More Episode Reviews

Mr. Humphries' old friend

Diamonds Are a Man's Best Friend

This episode not only features the usual comic misunderstandings but also manifestations of the staff's worst instincts in that their greed prompts them to do anything to supplement their meager salaries.


First episode in which Mrs. Slocombe "is unanimous in this."
  • Episode takes place on a Friday (payday).
  • Lucas' salary is £19.00 (£11.47 after deductions).
  • Mr. Humphries' name is misspelled in the closing credits as "Humphreys."
Best Bits:
  • Mr. Humphries' friend stops by the store—a lovely girl who's been "much more settled since he's had the operation."
  • A female customer is persuaded to buy "an unrepeatable offer"—a 44 long requiring extensive alterations.
  • (Classic Bit) Lucas, seeing the missing diamond lying on the floor between Peacock's legs, takes a giant step toward Peacock to cover the diamond with his foot. When Peacock asks why he is standing in that position, Lucas blames his lumbago. Humphries immediately rushes over to massage Lucas' ankle; Peacock retorts that lumbago doesn't affect the ankle. ("If I massaged him where you do get it, we'd both be thrown out.")

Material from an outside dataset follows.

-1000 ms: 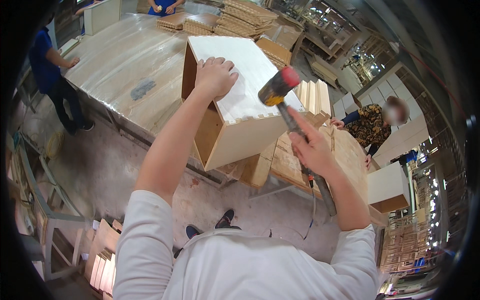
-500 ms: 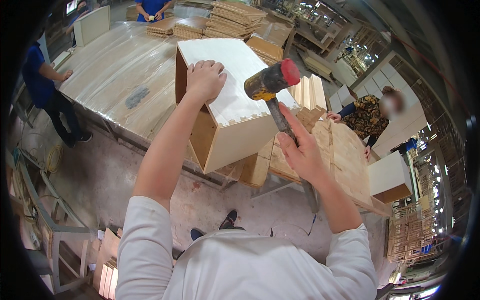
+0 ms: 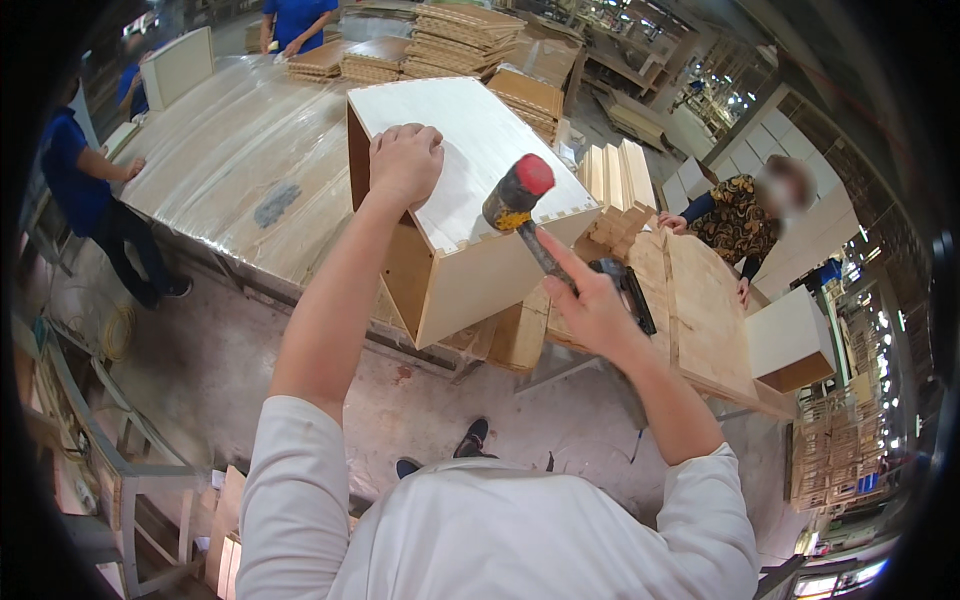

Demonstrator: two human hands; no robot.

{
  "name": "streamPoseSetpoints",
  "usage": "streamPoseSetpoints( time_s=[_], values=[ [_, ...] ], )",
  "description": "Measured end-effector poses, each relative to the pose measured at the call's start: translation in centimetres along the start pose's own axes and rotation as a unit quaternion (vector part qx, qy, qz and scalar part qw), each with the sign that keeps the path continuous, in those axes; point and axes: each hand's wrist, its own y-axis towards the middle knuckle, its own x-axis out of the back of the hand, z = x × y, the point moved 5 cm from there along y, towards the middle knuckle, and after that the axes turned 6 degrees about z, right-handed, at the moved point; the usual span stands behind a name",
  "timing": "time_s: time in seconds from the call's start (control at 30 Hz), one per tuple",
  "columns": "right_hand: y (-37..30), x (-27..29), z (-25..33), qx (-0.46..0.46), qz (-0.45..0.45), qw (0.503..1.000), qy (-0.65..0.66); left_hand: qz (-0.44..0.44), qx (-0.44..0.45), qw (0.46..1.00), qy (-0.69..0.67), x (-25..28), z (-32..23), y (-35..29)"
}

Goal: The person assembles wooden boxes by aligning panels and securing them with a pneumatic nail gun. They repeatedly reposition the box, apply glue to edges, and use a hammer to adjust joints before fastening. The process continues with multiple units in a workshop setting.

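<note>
We find the white box (image 3: 462, 205) at the near edge of the wrapped table (image 3: 190, 165), open end leftward. Its toothed near top joint appears meshed; we judge the visible panels largely assembled, but cannot confirm full seating, which may be what is left. The left hand (image 3: 405, 168) rests on the top panel, fingers bent; with its thumb hidden, we cannot tell whether it grips. The right hand's fingers are wrapped round the mallet (image 3: 517, 195), index finger along the handle. Wood strips (image 3: 617, 175) and a black tool (image 3: 640, 300) crowd the right side; panel stacks (image 3: 465, 40) stand beyond.
</note>
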Motion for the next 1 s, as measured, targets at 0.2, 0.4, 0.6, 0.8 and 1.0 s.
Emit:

    Later, Peacock sees yet another "missing diamond" on the floor between Mrs. Slocombe's legs and does a "Lucas", covering the diamond with his foot. (Actually, Peacock's diamond is the real one.)

  • Humphries and Lucas crawl on their hands and knees pretending to look for the diamond (although they think they've already found it—they just don't want the others to know it), look up, see a customer approaching, and ask in unison "Are you being served?"
Mr. Lucas looks for the diamond; Mr. Humphries chats with the jewel's owner
Mr. Humphries massages Mr. Lucas' ankle as Capt. Peacock looks on
Mr. Rumbold and his secretary
Lucas and Humphries searching on hands and knees
The staff in Mr. Rumbold's office
Tacky Bit:

Peacock (and later, Lucas) calls the diamond's owner in Rumbold's voice.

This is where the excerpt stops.